Comment by newpavlov a day ago

21 replies

No, the fundamental problem (in the context of io-uring) is that futures are managed by user code and can be dropped at any time. This often referred as "cancellation safety". Imagine a future has initialized completion-based IO with buffer which is part of the future state. User code can simply drop the future (e.g. if it was part of `select!`) and now we have a huge problem on our hands: the kernel will write into a dropped buffer! In the synchronous context it's equivalent to de-allocating thread stack under foot of the thread which is blocked on a synchronous syscall.

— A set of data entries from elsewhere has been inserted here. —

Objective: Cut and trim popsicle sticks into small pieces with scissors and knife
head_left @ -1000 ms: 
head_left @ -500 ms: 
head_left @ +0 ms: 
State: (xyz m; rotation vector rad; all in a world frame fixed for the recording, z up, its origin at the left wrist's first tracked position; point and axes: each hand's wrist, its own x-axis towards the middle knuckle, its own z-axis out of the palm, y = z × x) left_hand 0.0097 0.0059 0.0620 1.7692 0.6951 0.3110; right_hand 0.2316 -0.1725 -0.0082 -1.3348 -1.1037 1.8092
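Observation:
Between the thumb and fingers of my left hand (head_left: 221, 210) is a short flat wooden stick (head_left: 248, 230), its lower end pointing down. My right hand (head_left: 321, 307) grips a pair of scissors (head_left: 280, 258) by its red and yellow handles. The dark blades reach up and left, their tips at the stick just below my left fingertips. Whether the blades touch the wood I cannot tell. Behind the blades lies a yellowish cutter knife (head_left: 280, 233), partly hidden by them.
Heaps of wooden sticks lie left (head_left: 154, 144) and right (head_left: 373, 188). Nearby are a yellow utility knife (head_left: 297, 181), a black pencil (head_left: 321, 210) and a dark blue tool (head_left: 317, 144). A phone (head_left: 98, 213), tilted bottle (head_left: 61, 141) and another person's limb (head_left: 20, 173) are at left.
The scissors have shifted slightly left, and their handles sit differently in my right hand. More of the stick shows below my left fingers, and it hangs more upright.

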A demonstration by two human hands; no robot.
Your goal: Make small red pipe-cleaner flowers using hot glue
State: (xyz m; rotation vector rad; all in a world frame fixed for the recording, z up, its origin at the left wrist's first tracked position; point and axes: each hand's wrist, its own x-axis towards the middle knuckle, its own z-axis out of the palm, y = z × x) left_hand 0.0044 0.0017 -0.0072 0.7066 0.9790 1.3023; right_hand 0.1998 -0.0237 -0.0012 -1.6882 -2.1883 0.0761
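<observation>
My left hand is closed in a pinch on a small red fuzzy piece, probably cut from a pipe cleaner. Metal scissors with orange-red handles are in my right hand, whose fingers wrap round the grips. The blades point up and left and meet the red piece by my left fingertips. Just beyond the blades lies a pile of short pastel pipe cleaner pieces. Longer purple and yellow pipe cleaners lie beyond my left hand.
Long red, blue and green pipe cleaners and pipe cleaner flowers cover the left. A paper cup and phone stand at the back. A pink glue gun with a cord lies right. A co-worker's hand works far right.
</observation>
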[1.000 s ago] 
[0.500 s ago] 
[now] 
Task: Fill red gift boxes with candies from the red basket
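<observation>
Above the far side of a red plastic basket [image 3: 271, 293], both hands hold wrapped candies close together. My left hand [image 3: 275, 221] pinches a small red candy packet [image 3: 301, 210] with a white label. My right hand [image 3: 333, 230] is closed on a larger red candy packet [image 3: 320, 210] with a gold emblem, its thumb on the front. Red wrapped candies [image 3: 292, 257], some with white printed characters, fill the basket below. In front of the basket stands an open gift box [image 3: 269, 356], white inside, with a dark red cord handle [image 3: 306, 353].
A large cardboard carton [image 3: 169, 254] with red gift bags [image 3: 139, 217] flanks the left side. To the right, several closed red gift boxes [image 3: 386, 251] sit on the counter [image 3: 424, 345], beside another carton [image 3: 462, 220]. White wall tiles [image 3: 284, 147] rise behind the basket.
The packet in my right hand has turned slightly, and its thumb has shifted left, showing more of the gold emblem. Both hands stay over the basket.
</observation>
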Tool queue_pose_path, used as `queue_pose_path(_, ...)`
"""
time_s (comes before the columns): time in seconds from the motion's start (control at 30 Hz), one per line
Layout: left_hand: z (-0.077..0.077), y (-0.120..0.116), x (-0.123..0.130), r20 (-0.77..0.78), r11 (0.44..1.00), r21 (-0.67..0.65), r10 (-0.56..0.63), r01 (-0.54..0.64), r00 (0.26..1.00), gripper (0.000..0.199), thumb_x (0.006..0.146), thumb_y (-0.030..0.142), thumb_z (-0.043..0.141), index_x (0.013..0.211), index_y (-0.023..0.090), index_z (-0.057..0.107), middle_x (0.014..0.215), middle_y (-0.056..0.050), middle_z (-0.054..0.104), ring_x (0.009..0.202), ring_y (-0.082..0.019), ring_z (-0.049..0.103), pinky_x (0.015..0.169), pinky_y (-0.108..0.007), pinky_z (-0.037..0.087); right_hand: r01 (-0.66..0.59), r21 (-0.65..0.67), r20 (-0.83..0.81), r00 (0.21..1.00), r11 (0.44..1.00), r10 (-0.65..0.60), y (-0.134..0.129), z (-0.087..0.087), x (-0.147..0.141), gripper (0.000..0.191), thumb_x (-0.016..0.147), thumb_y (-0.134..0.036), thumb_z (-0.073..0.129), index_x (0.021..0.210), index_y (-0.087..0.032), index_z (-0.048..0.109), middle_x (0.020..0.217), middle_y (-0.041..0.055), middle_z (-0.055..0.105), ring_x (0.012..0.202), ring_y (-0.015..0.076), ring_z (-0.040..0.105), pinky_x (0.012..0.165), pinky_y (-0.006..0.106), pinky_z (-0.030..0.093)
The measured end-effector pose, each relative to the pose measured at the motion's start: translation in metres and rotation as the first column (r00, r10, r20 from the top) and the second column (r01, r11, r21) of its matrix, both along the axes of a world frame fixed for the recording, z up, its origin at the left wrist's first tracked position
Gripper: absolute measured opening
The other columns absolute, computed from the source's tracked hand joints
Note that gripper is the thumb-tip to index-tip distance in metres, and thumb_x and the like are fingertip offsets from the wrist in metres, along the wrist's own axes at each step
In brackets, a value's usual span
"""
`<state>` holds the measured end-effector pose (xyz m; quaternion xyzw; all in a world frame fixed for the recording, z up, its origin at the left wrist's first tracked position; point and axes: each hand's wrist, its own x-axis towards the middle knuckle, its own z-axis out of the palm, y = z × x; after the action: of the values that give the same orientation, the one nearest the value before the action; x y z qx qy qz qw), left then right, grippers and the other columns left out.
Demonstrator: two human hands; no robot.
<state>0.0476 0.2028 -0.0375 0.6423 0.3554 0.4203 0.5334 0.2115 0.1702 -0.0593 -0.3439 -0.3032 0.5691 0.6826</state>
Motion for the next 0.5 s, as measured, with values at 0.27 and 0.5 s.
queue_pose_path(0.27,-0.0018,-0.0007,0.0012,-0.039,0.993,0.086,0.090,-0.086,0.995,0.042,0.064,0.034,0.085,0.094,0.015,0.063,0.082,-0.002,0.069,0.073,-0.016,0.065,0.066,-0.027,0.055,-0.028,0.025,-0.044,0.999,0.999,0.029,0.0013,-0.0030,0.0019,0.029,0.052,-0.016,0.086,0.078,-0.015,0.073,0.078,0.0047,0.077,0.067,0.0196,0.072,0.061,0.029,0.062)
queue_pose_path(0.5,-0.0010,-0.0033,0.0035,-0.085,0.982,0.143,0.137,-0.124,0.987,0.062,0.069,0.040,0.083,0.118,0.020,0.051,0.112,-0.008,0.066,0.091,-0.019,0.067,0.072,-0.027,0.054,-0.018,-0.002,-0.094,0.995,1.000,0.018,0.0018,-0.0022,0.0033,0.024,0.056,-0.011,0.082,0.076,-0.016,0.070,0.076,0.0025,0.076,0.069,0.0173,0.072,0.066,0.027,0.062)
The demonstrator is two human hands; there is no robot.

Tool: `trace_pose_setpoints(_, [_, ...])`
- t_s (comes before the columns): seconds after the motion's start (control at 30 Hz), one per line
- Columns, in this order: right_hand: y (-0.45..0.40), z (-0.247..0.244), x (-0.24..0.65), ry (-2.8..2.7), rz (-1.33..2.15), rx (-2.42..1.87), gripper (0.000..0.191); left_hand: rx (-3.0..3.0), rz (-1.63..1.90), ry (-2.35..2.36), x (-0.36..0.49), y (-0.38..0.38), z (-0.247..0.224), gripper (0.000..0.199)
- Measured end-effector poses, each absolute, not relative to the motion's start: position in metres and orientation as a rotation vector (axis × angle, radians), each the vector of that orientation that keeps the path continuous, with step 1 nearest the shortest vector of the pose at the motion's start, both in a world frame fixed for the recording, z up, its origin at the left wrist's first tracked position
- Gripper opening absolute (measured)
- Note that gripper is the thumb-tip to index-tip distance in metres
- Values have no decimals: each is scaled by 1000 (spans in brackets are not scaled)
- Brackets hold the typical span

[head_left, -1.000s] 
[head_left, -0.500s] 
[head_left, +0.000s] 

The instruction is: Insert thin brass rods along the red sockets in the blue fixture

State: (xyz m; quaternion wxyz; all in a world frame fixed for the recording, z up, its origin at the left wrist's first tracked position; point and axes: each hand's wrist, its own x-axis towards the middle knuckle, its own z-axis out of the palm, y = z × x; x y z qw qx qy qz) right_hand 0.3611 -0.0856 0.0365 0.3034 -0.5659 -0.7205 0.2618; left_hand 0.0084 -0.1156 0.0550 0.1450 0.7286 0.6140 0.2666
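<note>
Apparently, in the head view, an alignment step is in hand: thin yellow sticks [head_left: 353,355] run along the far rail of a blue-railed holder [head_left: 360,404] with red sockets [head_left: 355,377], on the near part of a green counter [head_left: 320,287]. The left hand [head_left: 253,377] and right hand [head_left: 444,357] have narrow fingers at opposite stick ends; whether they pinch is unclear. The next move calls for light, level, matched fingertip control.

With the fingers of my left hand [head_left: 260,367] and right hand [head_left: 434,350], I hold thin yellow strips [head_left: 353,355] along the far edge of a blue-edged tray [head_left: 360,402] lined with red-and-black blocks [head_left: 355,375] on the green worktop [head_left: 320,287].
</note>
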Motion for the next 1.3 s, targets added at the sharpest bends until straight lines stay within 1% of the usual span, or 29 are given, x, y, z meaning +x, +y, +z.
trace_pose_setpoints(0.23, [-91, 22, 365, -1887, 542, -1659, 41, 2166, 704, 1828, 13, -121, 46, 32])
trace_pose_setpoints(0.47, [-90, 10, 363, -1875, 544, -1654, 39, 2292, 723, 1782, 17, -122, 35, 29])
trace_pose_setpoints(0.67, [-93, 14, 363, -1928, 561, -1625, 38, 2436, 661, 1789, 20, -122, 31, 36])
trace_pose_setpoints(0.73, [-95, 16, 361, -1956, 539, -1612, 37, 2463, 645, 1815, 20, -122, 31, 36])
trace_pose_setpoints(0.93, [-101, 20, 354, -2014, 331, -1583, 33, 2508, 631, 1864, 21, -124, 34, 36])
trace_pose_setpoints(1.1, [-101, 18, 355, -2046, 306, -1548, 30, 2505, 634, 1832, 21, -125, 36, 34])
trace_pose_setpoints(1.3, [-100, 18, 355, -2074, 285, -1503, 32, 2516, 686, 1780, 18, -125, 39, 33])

You obviously can do it (using safe code) in thread-based code, but it's fine to do in async.

This is why you have to use various hacks when using io-uring based executors with Rust async (like using polling mode or ring-owned buffers and additional data copies). It could be "resolved" on the language level with an additional pile of hacks which would implement async Drop, but, in my opinion, it would only further hurt consistency of the language.

>He even calls out how naïve completion (callbacks) leads to more allocation on future composition and points to where green threads were abandoned.

I already addressed it in the other comment.

vlovich123 a day ago

I really don’t understand this argument. If you force the user to transfer ownership of the buffer into the I/O subsystem, the system can make sure to transfer ownership of the buffer into the async runtime, not leaving it held within the cancellable future and the future returns that buffer which is given back when the completion is received from the kernel. What am I missing?

  • Inufu a day ago

    Requiring ownership transfer gives up on one of the main selling points of Rust, being able to verify reference lifetime and safety at compile time. If we have to give up on references then a lot of Rusts complexity no longer buys us anything.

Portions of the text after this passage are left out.